Work to complete
Needed from the data below: all lines that contain the word "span".

Extracted information
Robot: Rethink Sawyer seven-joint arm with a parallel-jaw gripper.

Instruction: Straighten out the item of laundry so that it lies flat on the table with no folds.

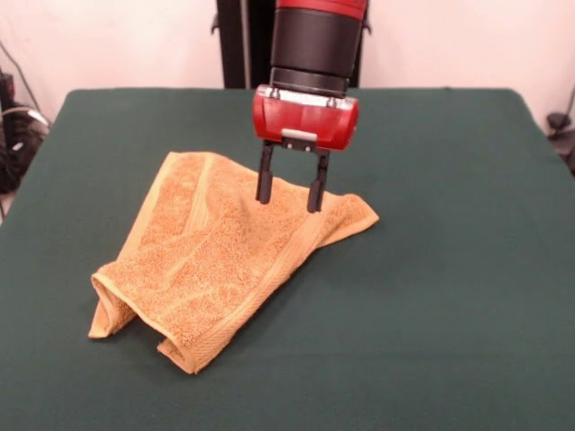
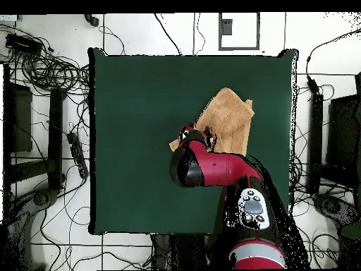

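Orange terry towel lies folded on the green bench, long axis from 1 to 7 o'clock; the released claw hovers above its 1 o'clock corner.

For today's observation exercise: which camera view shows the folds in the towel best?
The front view. There the towel shows its doubled-over layers, curled near corners and woven band, with the open tool at its far edge. The overhead view shows only its outline, partly hidden under the arm.
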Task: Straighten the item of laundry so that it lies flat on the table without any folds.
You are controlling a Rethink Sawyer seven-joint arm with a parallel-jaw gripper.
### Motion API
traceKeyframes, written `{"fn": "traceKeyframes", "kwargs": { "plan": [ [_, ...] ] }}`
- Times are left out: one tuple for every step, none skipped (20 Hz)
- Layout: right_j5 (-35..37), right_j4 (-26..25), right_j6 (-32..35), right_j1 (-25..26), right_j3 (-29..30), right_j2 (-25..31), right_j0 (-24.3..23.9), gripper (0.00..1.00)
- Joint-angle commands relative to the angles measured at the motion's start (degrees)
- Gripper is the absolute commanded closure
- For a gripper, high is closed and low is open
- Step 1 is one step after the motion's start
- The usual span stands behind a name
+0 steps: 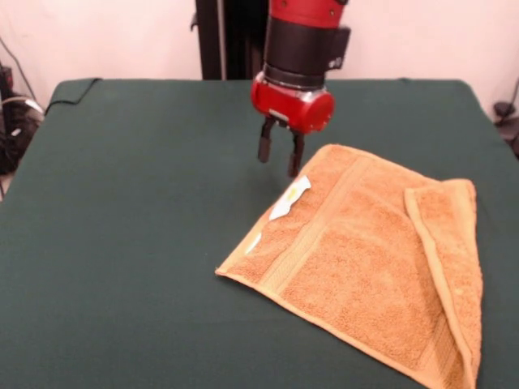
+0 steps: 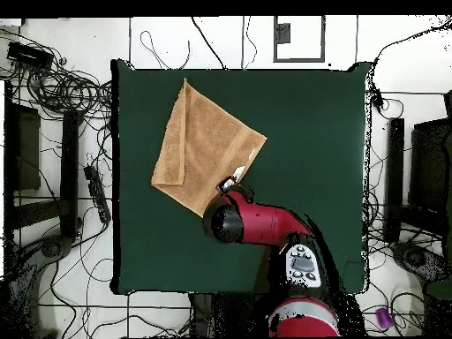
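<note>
The orange-tan towel (image 1: 365, 259) lies on the right part of the green table (image 1: 122, 203), turned at an angle. Its right side is folded over in a long strip (image 1: 450, 251). A white label (image 1: 289, 198) sticks out at the edge nearest the robot. My gripper (image 1: 280, 165) is open and empty, with its tips just above the table by that edge, close to the label. In the overhead view the towel (image 2: 205, 146) lies at the upper left of the table (image 2: 309, 132), with the folded strip along its left side (image 2: 172, 141) and the gripper (image 2: 231, 184) at its lower right edge.
The black pedestal post (image 1: 219, 36) stands behind the table's far edge. Cables and dark equipment (image 2: 53, 88) lie on the floor around the table. The towel's near corner reaches the table's front edge (image 1: 454, 381).
</note>
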Motion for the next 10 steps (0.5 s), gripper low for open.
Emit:
{"fn": "traceKeyframes", "kwargs": {
  "plan": [
    [14.9, -8.95, -21.12, 5.06, -12.44, 18.9, -4.26, 0.0],
    [15.97, -10.36, -22.13, 5.38, -13.27, 20.55, -5.28, 0.0],
    [17.48, -12.54, -24.9, 5.88, -14.68, 22.95, -6.74, 0.0],
    [18.35, -13.71, -25.44, 6.13, -15.36, 24.16, -7.49, 0.0],
    [19.24, -14.64, -25.97, 6.45, -15.82, 25.51, -8.38, 0.0],
    [20.12, -15.57, -26.5, 6.77, -16.27, 26.87, -9.28, 0.0],
    [20.54, -15.89, -27.35, 7.1, -16.73, 27.61, -9.81, 0.0],
    [21.57, -16.82, -28.56, 7.56, -17.43, 29.33, -11.12, 0.0],
    [22.21, -17.4, -28.7, 7.78, -17.72, 30.26, -11.85, 0.0],
    [23.25, -17.75, -28.96, 7.79, -18.15, 31.03, -12.67, 0.0]
  ]
}}
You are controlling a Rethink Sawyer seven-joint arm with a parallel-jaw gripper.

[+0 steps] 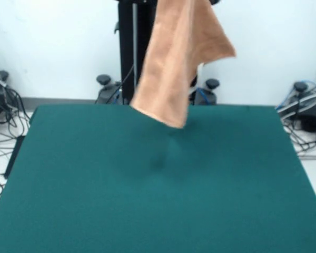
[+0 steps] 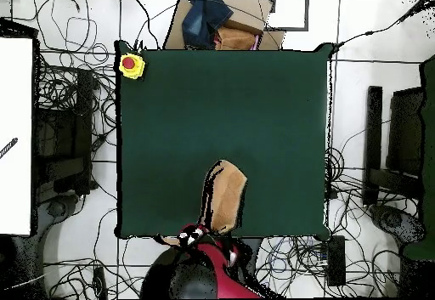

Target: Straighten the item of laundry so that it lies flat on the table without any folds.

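I have the towel [image 1: 176,63] lifted clear above the table [image 1: 147,200] so it hangs and its folds drop out; my gripper's hold is out of sight, so I cannot tell its state.

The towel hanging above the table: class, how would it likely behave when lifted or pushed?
Probably floppy: the towel hangs in limp folds over the table. Likely light, since one corner flares sideways. Pushed, it would probably bunch on the felt-like top rather than slide.
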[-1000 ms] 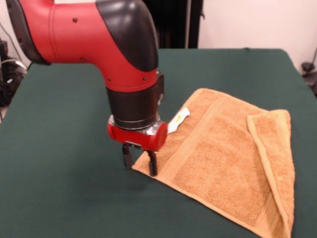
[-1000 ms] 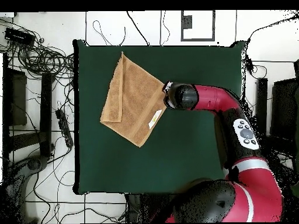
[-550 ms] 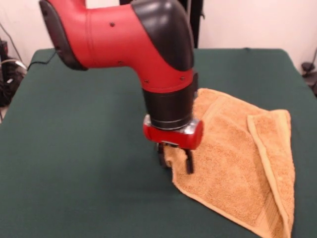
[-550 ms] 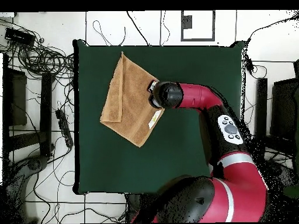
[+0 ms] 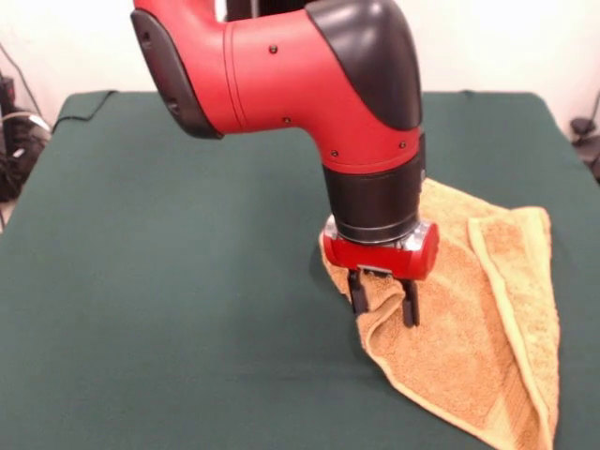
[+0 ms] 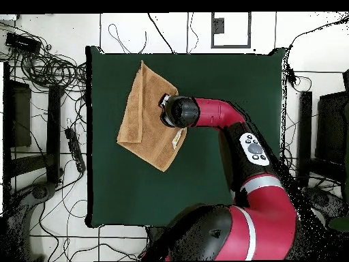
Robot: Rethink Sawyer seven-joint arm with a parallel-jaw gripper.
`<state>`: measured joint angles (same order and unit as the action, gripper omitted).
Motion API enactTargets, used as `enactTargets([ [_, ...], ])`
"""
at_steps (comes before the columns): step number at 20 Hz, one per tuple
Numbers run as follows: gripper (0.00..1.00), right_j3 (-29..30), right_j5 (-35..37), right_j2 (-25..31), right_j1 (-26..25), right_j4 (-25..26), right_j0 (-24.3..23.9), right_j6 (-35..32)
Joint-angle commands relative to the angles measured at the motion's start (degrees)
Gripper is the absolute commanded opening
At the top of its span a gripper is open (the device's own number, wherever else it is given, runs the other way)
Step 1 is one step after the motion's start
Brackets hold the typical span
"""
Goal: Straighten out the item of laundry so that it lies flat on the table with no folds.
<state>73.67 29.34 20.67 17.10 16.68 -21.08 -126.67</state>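
The item of laundry, an orange-tan towel (image 5: 464, 319), lies on the right part of the green table (image 5: 169, 309) in the front view. Its left corner is rucked up into a fold. My gripper (image 5: 384, 302) is shut on that rucked edge, just above the cloth. A strip along the towel's right edge (image 5: 525, 272) is folded over onto itself. From overhead, the towel (image 6: 143, 116) is at the table's (image 6: 232, 89) upper left, and the arm's wrist (image 6: 178, 111) hides the gripper.
The table's front edge lies just below the towel in the front view. Tangled cables (image 6: 48, 68) and dark equipment (image 6: 17, 112) sit on the floor left of the table in the overhead view.
The gripper has moved right in the front view, dragging the towel's left corner with it. That corner now bunches over the towel, and the white label is behind the arm.
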Motion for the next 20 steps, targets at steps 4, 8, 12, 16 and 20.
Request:
enactTargets([
  [4,1.0,5.65,-4.35,-0.83,-3.34,-1.62,2.64,-7.69],
  [8,1.0,5.05,-4.7,-1.04,-4.03,-1.0,2.13,-6.25],
  [12,1.0,4.84,-4.5,-1.26,-4.0,-0.73,2.0,-5.72],
  [16,1.0,4.2,-3.56,-1.56,-3.88,-0.94,2.34,-5.75],
  [20,0.0,2.89,-2.26,-2.26,-4.04,-1.2,2.9,-5.64],
])
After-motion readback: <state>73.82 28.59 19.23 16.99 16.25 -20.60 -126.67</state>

Output
- The usual span stands behind a name
At the top of its span a gripper is open (the device's own number, wherever else it is given, runs the other way)
Brackets hold the typical span

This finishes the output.